[Stored data]

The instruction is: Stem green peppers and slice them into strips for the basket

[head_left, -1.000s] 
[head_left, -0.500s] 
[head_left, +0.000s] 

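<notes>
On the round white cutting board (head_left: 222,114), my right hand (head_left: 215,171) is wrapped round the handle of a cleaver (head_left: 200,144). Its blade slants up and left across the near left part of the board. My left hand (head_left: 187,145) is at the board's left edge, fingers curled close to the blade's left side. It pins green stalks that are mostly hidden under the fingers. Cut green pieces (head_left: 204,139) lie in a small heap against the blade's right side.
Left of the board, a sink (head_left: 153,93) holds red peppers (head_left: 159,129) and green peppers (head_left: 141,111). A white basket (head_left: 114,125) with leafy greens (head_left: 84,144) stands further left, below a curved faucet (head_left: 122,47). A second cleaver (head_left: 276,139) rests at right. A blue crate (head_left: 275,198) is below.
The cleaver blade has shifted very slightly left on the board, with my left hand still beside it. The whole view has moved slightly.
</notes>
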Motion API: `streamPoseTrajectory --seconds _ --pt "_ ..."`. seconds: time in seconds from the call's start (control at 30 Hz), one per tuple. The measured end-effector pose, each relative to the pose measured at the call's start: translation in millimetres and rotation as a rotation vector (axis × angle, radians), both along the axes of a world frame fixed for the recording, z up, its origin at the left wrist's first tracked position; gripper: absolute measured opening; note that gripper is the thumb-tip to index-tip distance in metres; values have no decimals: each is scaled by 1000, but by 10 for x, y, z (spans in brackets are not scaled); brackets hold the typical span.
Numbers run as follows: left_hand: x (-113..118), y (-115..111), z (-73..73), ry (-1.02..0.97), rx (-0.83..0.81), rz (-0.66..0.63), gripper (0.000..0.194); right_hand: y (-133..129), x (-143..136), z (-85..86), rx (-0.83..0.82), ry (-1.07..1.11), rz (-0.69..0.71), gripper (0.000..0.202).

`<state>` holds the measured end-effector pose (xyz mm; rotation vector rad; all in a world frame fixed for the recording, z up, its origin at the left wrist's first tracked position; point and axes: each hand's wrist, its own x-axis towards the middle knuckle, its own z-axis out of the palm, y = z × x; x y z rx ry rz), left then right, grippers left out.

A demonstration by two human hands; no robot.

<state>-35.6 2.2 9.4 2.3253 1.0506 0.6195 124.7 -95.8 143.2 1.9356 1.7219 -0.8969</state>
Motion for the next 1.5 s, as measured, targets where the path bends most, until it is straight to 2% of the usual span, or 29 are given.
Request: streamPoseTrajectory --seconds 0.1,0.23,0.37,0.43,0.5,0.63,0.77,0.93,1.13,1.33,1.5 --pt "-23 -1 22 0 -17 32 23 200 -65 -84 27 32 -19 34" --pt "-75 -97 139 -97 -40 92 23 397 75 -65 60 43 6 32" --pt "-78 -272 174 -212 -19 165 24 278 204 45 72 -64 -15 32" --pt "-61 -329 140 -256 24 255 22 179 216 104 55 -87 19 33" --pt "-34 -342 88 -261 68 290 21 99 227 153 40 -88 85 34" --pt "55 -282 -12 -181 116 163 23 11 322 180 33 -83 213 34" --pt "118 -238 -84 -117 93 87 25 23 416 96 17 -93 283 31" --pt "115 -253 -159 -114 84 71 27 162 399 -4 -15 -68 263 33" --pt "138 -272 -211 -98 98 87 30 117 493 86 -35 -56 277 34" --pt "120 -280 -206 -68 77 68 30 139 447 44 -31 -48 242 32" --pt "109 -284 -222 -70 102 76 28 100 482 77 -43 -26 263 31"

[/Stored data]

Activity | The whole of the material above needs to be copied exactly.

Result for this task |
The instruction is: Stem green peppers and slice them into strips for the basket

[head_left, -1.000s] 
[head_left, -0.500s] 
[head_left, +0.000s] 

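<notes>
On the round white cutting board (head_left: 222,114), my right hand (head_left: 215,171) is wrapped round the handle of a cleaver (head_left: 200,144). Its blade slants up and left across the near left part of the board. My left hand (head_left: 187,145) is at the board's left edge, fingers curled close to the blade's left side. It pins green stalks that are mostly hidden under the fingers. Cut green pieces (head_left: 204,139) lie in a small heap against the blade's right side.
Left of the board, a sink (head_left: 153,93) holds red peppers (head_left: 159,129) and green peppers (head_left: 141,111). A white basket (head_left: 114,125) with leafy greens (head_left: 84,144) stands further left, below a curved faucet (head_left: 122,47). A second cleaver (head_left: 276,139) rests at right. A blue crate (head_left: 275,198) is below.
The cleaver blade has shifted very slightly left on the board, with my left hand still beside it. The whole view has moved slightly.
</notes>
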Motion API: `streamPoseTrajectory --seconds _ --pt "_ ..."`. seconds: time in seconds from the call's start (control at 30 Hz), one per tuple. The measured end-effector pose, each relative to the pose measured at the call's start: translation in millimetres and rotation as a rotation vector (axis × angle, radians), both along the axes of a world frame fixed for the recording, z up, its origin at the left wrist's first tracked position; gripper: absolute measured opening; note that gripper is the thumb-tip to index-tip distance in metres; values have no decimals: each is scaled by 1000, but by 10 for x, y, z (spans in brackets are not scaled); brackets hold the typical span.
Numbers run as follows: left_hand: x (-113..118), y (-115..111), z (-73..73), ry (-1.02..0.97), rx (-0.83..0.81), rz (-0.66..0.63), gripper (0.000..0.194); right_hand: y (-133..129), x (-143..136), z (-85..86), rx (-0.83..0.82), ry (-1.07..1.11), rz (-0.69..0.71), gripper (0.000..0.202).

`<state>` holds the measured end-effector pose (xyz mm; rotation vector rad; all in a world frame fixed for the recording, z up, its origin at the left wrist's first tracked position; point and axes: each hand's wrist, its own x-axis towards the middle knuckle, its own z-axis out of the palm, y = z × x; x y z rx ry rz), left then right, grippers left out.

A demonstration by two human hands; no robot.

<state>-35.6 2.2 9.4 2.3253 1.0506 0.6195 124.7 -95.8 143.2 1.9356 1.7219 -0.8969</state>
Motion for the next 1.5 s, as measured, targets where the path bends most, until it is straight to 2% of the usual span, or 29 are given.
Request: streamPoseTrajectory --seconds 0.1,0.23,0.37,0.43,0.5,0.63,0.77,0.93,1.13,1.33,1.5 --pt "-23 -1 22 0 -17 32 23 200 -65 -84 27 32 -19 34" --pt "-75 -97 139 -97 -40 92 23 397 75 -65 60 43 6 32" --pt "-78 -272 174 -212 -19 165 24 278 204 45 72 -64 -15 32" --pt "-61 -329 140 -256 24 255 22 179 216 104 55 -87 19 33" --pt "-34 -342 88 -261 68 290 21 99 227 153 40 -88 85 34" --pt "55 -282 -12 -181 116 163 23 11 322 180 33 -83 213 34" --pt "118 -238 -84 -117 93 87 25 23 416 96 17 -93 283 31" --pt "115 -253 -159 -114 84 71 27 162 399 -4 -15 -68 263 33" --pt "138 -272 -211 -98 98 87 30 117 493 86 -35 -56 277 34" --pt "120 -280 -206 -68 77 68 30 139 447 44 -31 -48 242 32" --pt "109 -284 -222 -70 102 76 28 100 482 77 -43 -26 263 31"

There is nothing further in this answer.